[To do] Reproduce the data, keeping every word exactly as it is.

►

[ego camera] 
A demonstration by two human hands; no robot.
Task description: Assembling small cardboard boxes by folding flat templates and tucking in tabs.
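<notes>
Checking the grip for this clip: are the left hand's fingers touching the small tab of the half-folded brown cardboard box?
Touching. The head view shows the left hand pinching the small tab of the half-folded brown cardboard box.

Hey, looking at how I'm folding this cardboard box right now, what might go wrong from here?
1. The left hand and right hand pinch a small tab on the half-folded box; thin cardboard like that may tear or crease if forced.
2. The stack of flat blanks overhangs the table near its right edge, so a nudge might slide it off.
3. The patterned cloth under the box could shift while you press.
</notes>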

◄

[Task response]
[ego camera] 
A demonstration by two human hands; no robot.
Task description: Assembling small cardboard boxes by folding flat templates and tucking in tabs.
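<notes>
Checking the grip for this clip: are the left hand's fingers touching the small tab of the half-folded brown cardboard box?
Touching. The head view shows the left hand pinching the small tab of the half-folded brown cardboard box.

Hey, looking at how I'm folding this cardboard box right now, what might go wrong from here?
1. The left hand and right hand pinch a small tab on the half-folded box; thin cardboard like that may tear or crease if forced.
2. The stack of flat blanks overhangs the table near its right edge, so a nudge might slide it off.
3. The patterned cloth under the box could shift while you press.
</notes>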

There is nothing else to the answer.